June 7, 2012 Comments Off on Forno Roscioli

20120607-075305.jpg. That, loyal readers, is a bakery…
While I’m in Rome to get some research started, I have a list of fornos that are, according to various sources, pilgrimages on the baking circuit. I stumbled across the first of them yesterday.

Forno Roscioli is between our studio and Campo di Fiori. I was on my way there to get stuff for dinner last night when I took one of those Rome wrong turns that ends up being more than right. The windows were full of pastries, and the entire alley smelled like bread. This was what was inside–floor to ceiling loaves, pies, cakes, and rolls, a pizza counter, three clearly overworked bakers and one old guy in the corner manning the cash register. I jostled my way in, trying not to drool, and came away with a couple of pane integrale rolls–semi-whole wheat ciabatta, sort of–and a couple of red pepper bread sticks. My counter Italian needs some work, and the woman serving me wasted no time in letting me know that, but I got my bread.
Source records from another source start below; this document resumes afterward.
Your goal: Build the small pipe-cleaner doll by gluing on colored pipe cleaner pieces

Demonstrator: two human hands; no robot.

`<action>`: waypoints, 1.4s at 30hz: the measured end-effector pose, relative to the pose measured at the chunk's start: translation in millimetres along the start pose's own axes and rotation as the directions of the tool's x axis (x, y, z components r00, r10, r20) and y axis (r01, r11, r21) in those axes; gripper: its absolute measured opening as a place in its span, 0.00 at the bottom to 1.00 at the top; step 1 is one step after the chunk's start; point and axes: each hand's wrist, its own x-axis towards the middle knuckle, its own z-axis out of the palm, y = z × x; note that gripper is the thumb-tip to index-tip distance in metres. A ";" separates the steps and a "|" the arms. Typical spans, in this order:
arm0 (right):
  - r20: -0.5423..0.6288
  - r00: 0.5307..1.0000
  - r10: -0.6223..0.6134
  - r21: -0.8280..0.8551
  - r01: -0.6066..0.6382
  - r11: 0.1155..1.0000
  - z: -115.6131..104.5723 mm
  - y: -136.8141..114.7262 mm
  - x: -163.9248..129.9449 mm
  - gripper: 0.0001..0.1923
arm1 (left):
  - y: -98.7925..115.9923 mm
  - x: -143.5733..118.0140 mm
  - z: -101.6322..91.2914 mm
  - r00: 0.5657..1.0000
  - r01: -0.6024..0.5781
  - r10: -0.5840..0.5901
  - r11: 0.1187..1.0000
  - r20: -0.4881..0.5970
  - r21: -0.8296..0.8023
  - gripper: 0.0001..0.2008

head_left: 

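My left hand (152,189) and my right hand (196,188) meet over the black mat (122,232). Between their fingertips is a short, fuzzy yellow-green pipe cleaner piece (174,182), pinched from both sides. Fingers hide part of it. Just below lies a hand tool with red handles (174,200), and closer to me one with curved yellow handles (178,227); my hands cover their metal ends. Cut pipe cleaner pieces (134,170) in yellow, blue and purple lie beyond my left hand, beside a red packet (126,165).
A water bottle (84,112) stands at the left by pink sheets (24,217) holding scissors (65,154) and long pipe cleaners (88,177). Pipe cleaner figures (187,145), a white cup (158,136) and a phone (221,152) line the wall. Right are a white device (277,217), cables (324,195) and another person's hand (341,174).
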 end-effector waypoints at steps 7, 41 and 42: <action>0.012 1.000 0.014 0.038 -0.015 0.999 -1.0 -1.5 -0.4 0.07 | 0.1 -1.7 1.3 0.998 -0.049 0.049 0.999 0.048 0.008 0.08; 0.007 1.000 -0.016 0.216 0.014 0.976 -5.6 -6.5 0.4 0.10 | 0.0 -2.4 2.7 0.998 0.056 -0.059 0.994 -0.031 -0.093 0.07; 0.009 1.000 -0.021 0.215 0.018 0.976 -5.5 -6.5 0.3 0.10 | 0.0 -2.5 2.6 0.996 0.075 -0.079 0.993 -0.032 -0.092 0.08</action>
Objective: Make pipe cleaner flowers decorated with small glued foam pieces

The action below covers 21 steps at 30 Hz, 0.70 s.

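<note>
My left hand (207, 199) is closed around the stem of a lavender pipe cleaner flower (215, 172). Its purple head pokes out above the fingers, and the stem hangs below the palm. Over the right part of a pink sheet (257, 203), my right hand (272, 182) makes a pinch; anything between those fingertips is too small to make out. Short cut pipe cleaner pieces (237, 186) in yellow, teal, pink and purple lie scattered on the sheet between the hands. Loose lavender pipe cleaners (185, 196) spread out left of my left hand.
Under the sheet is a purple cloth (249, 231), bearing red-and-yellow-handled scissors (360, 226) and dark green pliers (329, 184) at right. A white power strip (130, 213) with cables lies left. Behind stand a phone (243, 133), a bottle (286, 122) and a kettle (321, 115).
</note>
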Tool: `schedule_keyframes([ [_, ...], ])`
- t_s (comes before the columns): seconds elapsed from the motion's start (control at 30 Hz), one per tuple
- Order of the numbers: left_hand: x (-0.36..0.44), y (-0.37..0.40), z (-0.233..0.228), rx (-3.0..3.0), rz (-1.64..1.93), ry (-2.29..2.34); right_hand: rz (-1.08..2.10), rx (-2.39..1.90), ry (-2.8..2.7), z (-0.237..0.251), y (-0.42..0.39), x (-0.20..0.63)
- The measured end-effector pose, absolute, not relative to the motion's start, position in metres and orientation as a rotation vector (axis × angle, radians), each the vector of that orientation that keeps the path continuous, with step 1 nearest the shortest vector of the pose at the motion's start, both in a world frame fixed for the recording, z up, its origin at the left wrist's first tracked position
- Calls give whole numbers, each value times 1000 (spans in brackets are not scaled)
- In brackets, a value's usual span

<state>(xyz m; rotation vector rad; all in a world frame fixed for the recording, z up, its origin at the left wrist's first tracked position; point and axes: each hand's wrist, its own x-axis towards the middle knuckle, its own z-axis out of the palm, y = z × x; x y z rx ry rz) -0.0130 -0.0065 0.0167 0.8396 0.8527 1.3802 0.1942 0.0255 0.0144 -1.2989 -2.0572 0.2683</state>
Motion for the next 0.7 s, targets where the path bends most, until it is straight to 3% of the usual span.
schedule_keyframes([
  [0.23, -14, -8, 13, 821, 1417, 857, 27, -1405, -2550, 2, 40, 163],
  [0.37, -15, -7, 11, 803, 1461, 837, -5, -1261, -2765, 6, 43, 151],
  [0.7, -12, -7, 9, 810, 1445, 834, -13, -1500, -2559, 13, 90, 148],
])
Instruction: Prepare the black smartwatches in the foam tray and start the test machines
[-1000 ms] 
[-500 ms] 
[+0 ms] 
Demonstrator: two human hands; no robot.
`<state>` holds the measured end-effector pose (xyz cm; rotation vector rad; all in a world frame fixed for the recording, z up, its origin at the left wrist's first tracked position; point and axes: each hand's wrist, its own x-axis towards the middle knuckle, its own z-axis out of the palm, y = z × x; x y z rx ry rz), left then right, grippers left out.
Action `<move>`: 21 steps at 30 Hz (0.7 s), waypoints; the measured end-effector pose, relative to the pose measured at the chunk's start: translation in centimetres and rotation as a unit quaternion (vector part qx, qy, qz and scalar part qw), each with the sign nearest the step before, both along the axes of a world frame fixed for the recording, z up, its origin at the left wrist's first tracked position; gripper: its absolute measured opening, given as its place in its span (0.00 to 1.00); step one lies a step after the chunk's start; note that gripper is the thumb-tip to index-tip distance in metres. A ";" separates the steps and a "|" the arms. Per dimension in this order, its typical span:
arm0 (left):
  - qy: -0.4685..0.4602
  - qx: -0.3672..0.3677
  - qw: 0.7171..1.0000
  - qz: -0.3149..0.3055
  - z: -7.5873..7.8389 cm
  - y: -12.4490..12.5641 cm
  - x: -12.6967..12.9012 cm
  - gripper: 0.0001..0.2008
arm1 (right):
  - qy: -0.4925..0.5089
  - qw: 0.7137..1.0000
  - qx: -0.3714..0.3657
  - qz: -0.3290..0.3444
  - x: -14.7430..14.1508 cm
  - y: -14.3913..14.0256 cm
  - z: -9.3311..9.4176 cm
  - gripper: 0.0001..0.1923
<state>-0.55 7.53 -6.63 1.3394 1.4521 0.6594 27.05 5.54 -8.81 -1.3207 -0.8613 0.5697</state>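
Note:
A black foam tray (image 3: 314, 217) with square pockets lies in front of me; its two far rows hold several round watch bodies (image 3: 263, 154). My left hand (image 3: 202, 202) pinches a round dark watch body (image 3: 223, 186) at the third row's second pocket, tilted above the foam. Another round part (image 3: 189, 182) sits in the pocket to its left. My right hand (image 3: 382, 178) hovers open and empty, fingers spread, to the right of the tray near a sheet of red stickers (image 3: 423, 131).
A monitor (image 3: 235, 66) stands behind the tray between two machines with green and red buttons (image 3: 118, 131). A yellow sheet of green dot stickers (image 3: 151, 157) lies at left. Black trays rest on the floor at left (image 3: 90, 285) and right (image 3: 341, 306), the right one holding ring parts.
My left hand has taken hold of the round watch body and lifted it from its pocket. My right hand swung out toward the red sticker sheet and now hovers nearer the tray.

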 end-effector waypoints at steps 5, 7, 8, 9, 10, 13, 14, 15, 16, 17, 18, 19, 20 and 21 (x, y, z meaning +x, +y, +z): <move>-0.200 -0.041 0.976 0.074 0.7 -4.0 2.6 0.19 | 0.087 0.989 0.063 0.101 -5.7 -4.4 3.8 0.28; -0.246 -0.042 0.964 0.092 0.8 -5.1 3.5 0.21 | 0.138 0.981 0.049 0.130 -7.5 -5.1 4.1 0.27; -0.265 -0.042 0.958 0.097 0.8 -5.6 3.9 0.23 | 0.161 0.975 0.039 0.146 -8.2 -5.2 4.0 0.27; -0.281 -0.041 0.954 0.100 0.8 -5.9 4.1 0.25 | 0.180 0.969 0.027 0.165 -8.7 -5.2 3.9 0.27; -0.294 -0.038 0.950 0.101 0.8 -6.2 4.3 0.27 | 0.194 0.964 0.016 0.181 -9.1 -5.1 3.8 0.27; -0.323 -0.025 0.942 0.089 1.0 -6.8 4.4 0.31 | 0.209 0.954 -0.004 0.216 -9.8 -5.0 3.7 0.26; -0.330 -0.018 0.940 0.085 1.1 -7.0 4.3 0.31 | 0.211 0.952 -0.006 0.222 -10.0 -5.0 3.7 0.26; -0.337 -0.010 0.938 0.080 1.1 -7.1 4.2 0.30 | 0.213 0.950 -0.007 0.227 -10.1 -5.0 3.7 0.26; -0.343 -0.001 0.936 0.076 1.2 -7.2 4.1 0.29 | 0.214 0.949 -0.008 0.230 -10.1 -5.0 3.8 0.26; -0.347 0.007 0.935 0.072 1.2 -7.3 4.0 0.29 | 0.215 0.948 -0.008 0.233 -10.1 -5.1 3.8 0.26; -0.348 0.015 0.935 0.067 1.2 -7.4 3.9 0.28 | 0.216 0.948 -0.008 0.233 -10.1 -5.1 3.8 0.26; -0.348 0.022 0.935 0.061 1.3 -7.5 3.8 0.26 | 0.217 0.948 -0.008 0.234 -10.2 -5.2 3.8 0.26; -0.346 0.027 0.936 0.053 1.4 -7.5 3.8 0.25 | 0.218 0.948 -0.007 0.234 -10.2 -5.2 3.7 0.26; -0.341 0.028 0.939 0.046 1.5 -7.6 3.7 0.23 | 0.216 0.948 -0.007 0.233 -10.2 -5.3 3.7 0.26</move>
20120607-080453.jpg. And there it is, atop the largest salad I could fit in a bowl. Fresh mesclun, canned tuna (which is somehow done right here in ways the rest of the world hasn’t quite caught up to yet), peppers, cannelini beans, and–best of all–pickled zucchini. Not bad for a first night.

You read again and again that baking is a perfect obsession, because it’s pretty easy to make good bread, but really hard to make great bread. I don’t mind saying that I’m to the point where I can make good bread pretty consistently, but one bite of this stuff and you realize how far you have to go. Clearly, the higher protein flour does a lot for crispier outsides and chewer insides. I’ve got a line on 00 flour at home that should up the game a bit. But not this much…!

Oh, and the pastries on top and just about dead center are faggotini, which the boy and I made a few months back. Ours were, um, smaller.